§ Exercise
Copy, exactly as written, the lines that begin at the one containing "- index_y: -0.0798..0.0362" and end at the one containing "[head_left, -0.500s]". Skip any pictures in the data below.

*** Opening Information provided ***

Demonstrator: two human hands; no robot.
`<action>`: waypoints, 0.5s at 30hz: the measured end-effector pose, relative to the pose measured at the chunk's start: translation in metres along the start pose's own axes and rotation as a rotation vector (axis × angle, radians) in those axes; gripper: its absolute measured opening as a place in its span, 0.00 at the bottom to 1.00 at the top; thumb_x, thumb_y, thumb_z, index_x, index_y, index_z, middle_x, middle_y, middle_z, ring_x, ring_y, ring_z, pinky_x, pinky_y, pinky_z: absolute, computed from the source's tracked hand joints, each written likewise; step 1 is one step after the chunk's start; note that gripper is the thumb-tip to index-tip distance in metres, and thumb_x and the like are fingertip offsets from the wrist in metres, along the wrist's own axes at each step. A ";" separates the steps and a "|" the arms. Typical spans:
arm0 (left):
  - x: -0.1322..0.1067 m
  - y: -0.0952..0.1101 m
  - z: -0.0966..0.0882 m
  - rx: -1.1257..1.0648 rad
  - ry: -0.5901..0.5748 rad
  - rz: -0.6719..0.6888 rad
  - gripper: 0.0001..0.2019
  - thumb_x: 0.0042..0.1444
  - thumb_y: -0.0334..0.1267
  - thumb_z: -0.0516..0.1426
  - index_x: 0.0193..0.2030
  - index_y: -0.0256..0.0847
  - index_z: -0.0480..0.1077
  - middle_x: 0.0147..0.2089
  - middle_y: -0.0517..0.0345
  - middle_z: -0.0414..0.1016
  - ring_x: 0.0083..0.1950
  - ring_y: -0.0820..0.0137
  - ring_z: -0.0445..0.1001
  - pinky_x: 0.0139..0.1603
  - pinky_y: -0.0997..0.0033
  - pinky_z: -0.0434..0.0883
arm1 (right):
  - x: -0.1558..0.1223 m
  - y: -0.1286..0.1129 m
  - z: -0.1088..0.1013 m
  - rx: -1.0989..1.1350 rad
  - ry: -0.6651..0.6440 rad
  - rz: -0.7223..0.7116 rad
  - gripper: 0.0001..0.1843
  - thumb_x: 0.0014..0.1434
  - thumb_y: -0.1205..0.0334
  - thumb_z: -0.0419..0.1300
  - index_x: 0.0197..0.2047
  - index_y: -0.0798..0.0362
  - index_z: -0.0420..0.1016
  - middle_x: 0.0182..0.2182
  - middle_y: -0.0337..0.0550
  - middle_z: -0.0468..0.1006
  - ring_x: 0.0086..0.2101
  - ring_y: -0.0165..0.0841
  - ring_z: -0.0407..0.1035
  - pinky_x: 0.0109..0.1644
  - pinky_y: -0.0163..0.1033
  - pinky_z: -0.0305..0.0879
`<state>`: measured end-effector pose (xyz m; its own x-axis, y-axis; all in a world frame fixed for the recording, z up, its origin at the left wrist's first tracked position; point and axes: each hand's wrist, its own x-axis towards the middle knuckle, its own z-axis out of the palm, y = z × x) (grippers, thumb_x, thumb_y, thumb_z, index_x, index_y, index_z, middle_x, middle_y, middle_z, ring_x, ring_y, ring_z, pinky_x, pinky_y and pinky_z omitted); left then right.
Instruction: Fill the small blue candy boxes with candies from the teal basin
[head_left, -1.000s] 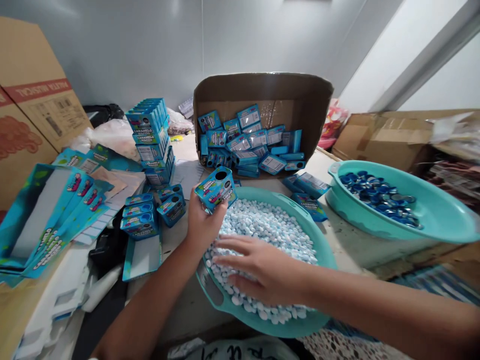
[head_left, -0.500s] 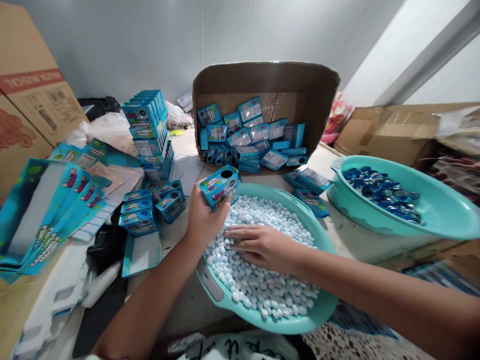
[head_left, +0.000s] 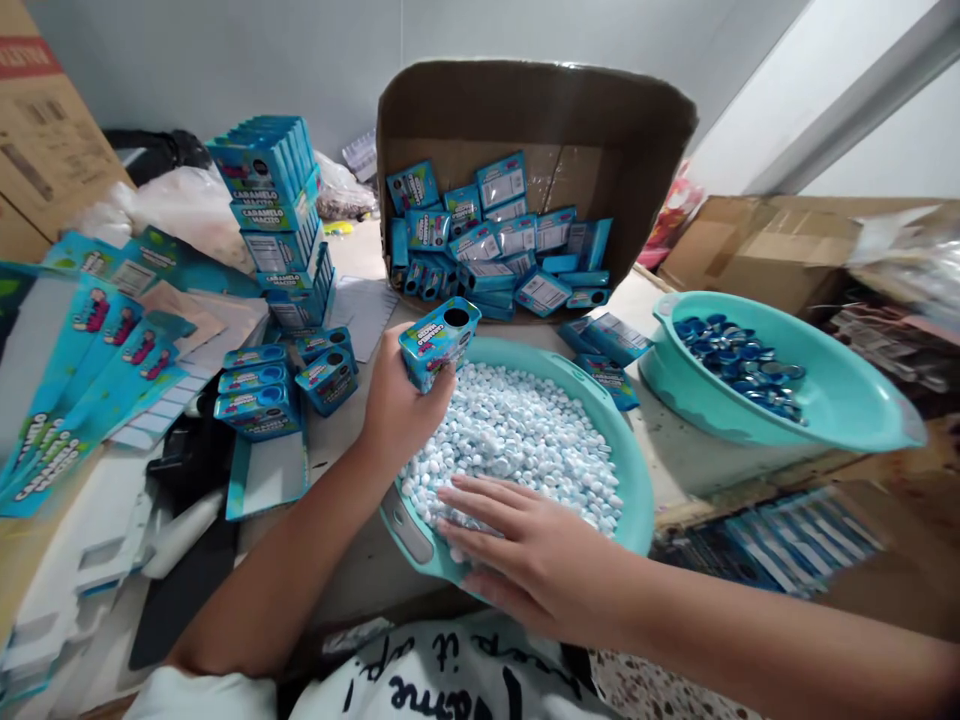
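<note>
My left hand (head_left: 397,405) grips a small blue candy box (head_left: 439,340) with a round hole in its top, held over the left rim of a teal basin (head_left: 628,470). The basin is full of small white and pale blue candies (head_left: 525,440). My right hand (head_left: 525,555) lies with fingers stretched out on the candies at the basin's near edge, palm down. Whether it holds any candies under the palm is hidden.
An open cardboard box (head_left: 540,120) on its side holds several blue boxes. A stack of blue boxes (head_left: 277,215) stands at left, flat blue cartons (head_left: 90,370) beside it. A second teal basin (head_left: 840,400) with blue caps (head_left: 739,365) sits at right.
My right hand slid back toward me across the candies to the basin's near edge. The left hand kept the box in place. The camera tilted down.
</note>
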<state>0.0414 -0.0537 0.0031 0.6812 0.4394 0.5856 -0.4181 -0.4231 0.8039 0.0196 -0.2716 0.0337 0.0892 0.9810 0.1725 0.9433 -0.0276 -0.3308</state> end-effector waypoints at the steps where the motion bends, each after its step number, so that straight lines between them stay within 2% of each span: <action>1: 0.001 0.000 0.000 0.011 -0.005 0.016 0.17 0.59 0.35 0.62 0.53 0.39 0.63 0.47 0.53 0.72 0.50 0.62 0.74 0.53 0.66 0.70 | 0.000 0.000 0.002 -0.019 -0.007 -0.011 0.21 0.73 0.55 0.52 0.58 0.57 0.77 0.63 0.53 0.72 0.64 0.46 0.66 0.67 0.55 0.68; 4: 0.002 -0.001 0.000 0.034 -0.017 0.038 0.17 0.60 0.35 0.62 0.53 0.39 0.63 0.47 0.53 0.72 0.49 0.62 0.74 0.52 0.65 0.70 | 0.001 0.007 0.007 -0.080 0.035 -0.075 0.20 0.74 0.54 0.52 0.52 0.55 0.81 0.62 0.49 0.75 0.63 0.45 0.67 0.67 0.54 0.68; 7: 0.003 -0.002 0.000 0.058 -0.024 0.034 0.18 0.59 0.35 0.62 0.53 0.40 0.62 0.47 0.54 0.72 0.49 0.62 0.74 0.52 0.66 0.70 | 0.003 0.019 0.008 -0.172 0.116 -0.131 0.19 0.74 0.57 0.51 0.52 0.55 0.81 0.59 0.47 0.77 0.60 0.44 0.70 0.64 0.53 0.71; 12: 0.002 0.000 -0.001 0.134 -0.053 0.045 0.18 0.60 0.35 0.61 0.54 0.41 0.62 0.48 0.53 0.72 0.50 0.61 0.74 0.51 0.66 0.70 | 0.010 0.058 0.006 -0.333 0.189 -0.147 0.15 0.72 0.62 0.53 0.50 0.53 0.82 0.54 0.48 0.81 0.57 0.43 0.74 0.62 0.51 0.74; 15: 0.002 0.002 -0.001 0.184 -0.054 0.064 0.18 0.60 0.36 0.60 0.55 0.41 0.62 0.49 0.52 0.71 0.51 0.60 0.73 0.51 0.64 0.70 | 0.014 0.083 -0.001 -0.332 0.241 -0.127 0.14 0.71 0.61 0.55 0.50 0.51 0.82 0.57 0.51 0.79 0.59 0.44 0.72 0.61 0.52 0.74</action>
<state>0.0411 -0.0530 0.0056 0.6902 0.3657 0.6244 -0.3479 -0.5889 0.7295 0.0997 -0.2603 0.0096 0.0003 0.9086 0.4176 0.9998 -0.0082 0.0170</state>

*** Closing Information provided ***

§ Written solution
  - index_y: -0.0798..0.0362
  - index_z: -0.0420..0.1016
  - middle_x: 0.0182..0.2182
  - middle_y: -0.0337..0.0550
  - middle_z: -0.0468..0.1006
  - ring_x: 0.0086..0.2101
  - ring_y: -0.0165..0.0841
  - ring_z: -0.0407..0.1035
  - pinky_x: 0.0109..0.1644
  - pinky_y: -0.0163..0.1033
  - pinky_z: -0.0305..0.0879
`<state>`: measured end-effector pose (xyz m; its own x-axis, y-axis; all in a world frame fixed for the recording, z up, its origin at the left wrist's first tracked position; point and axes: each hand's wrist, its own x-axis towards the middle knuckle, its own z-axis out of the palm, y = z × x) (grippers, thumb_x, thumb_y, thumb_z, index_x, index_y, index_z, middle_x, middle_y, middle_z, ring_x, ring_y, ring_z, pinky_x, pinky_y and pinky_z omitted); left then right.
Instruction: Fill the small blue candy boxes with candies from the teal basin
[head_left, -1.000s] 
[head_left, -0.500s] 

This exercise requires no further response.